Evet yazdıktan sonra tekrar düşünürken aslında tonların mesele olduğunu anlamıştım 🙂
Ama giysilerde değil kartelada orta sıra en sonda kahverengi varmış gibi gelmişti bana, diğer sorum ondandı. Ben de kesinlikle deriye kahve tonlarını yakıştırırım. Bu renk şifresi güzel bir açılım oldu, ben de pinterestte bakardım renklerle ilgili paylaşımlara ama birbirlerine uyumu açısından. Kendime yakışan nedir bilmiyorum, öğrenmek güzel olur 🙂 Sevgiler.
ah şimdi anladım soruyu, çok pardon! evet, kartela orta sırada aşağılardaki o renk epey koyu bir kahve gibi duruyor ama aslında koyu bi mürdüm tonu. foto yanıltıcı olmuş.
renk şifresi kısa ve tek seferlik ama sonuçları/etkileri bakımında uzun vadeli ve çok hesaplı bir yatırım. sevgiler =)

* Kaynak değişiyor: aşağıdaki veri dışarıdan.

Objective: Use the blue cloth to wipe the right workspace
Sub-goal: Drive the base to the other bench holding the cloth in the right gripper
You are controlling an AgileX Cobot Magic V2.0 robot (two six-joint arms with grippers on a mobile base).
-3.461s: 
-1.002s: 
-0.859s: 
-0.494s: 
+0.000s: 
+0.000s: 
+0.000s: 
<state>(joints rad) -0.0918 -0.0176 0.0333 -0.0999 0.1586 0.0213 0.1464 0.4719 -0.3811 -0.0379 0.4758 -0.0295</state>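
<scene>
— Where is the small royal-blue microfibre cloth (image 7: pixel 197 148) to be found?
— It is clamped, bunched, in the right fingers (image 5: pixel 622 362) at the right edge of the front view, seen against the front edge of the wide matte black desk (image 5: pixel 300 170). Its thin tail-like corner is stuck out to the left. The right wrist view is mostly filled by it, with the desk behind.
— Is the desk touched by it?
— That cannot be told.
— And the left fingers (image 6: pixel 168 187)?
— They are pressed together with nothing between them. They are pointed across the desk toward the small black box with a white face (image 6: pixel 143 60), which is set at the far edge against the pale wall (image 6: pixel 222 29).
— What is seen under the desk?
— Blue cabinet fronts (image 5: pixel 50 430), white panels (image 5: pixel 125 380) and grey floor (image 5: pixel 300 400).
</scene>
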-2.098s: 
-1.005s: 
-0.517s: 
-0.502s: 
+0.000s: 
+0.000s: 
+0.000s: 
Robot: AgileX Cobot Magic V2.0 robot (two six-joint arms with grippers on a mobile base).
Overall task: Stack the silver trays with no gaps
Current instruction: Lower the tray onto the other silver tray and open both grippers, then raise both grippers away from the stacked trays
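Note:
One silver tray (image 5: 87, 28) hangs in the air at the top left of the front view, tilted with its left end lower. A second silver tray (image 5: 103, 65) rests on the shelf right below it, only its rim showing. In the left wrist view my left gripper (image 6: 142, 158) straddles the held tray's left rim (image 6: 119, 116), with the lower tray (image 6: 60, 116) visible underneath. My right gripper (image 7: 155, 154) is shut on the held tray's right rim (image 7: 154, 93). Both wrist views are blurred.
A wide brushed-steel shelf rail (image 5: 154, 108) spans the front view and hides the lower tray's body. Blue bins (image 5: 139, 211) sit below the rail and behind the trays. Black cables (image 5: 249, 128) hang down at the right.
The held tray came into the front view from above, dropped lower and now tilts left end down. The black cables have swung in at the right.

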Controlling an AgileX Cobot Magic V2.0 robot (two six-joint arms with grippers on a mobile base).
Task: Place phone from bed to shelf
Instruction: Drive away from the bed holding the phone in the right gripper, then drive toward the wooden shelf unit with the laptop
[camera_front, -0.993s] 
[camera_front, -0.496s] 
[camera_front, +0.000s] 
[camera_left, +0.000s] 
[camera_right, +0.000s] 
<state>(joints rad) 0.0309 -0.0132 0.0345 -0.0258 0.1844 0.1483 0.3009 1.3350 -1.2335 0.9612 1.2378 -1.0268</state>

Şu kapsül olayı okuyup okuyup uygulayamadığım bir şey yahu; gerçi koda dolap içinde hep aynı şeyleri giyerek minik bir kapsülle yaşıyorum ama neyse… belki bir gün diyorum:) basic tişörtler için de iamnotbasic’i tavsiye ederim, ben oldukça memnunum.bir bakın isterim:) http://www.iamnotbasic.com
merve çok teşekkürler, siteye hemen baktım. ilk ihtiyaç anında deneyeceğim 😉
zaten sınırlı parçayla idare edebiliyorsan kapsüle kasma bence!
Ne tatlı bir sürpriz bu!
Geçen gün okuyup da bana seansa gelen sevgili Esra’dan öğrendim böyle bir yazı kaleme aldığını:) Yarım saatlik seansı sünger gibi alıp minimalist hayatına şıp diye adapte etmeni ayakta alkışlıyorum.
Bu yazın benim için iki sebepten ötürü çok çok değerli;
1. Habersiz ve çok sürprizli:)
2. Yolumu renklere getiren konunun kendisi zaten başlı başına minimalizm. Yani “renklerle sadeleşmek” ama keyifle sadeleşmek:)
İyi ki yolun Renk Şifresi’nden geçti, teşekkür ederim bu güzel yazı için.
P.S: Bu sezon pazar filesi moda oldu:) Bence bu minimalist gardroba, fast fashion markaların 200-300 TL’ye (!) sattığı pazar filelerinin 10 TL’lik -yani çok daha cool olan- versiyonundan da ekleyebilirsin:)
zeynep! seni burada görmek beni çok mutlu etti =D
biz o gün zaten 2 kişiydik, zaman da dardı diye minimalist sohbetlere hiç girmemiştim. demek soğuk renkler dışında böyle bir ortak noktamız daha varmış, harika!
benim o kısa seansı gardıroba hemen adapte edebilmemin en önemli sırrı, senin her soruya renklerle cevap veren net ve etkili tarzın bence, çok teşekkür ederim tekrardan.
ps: clear cool pazar filesi bulursam atlayacağım 😉
yüzümde bb krem etkisi yapan rengi bulmak isterim ama istanbul’da değilim. şimdilik griden, kahveden kaçmaya çalışıyorum. çok şanslısın. güle güle giy.
ebru merhaba, aslında iyi ışık alan bir ortamda, makyajsız yüzle renkleri deneyerek de bir fikir edinebilirsin. çok sevgiler!
Harika bir yazı Ege’cim, bayılarak okudum, kapsül parçaları da her zamnaki gibi şahane..:)
teşekkürler eren, renk analizi yaradı bana bence 😉
merhabalar,
hangi rengin yakışacağı meselesine ben de fazlaca takmış vaziyetteyim. genelde arkadaşlardan aldığım reaksiyonlara göre kıyafet renklerimi düzenliyorum. beyaz giydiğimde “aa çok yakışmış” diyen kişi sayısı 63748 olunca ben de kendimi beyaza verdim:) kapsül gardırop meselesinie uygulamak için faydalı bir yazı olmuş. sadece h&m ve zara’dan tişört almak isteyen herkese “the true cost” belgeselini izlemesini öneririm..
sevgiler olsun.
çok çarpıcı bir belgeseldi, adını burada geçirmek iyi olmuş, çok sağolasın pınar!
ama geldiğimiz noktada, pahalı alternatifler bile kalitesiz çıkmaya başladığından kendimi bu alanda az buçuk çaresiz hissediyorum ben.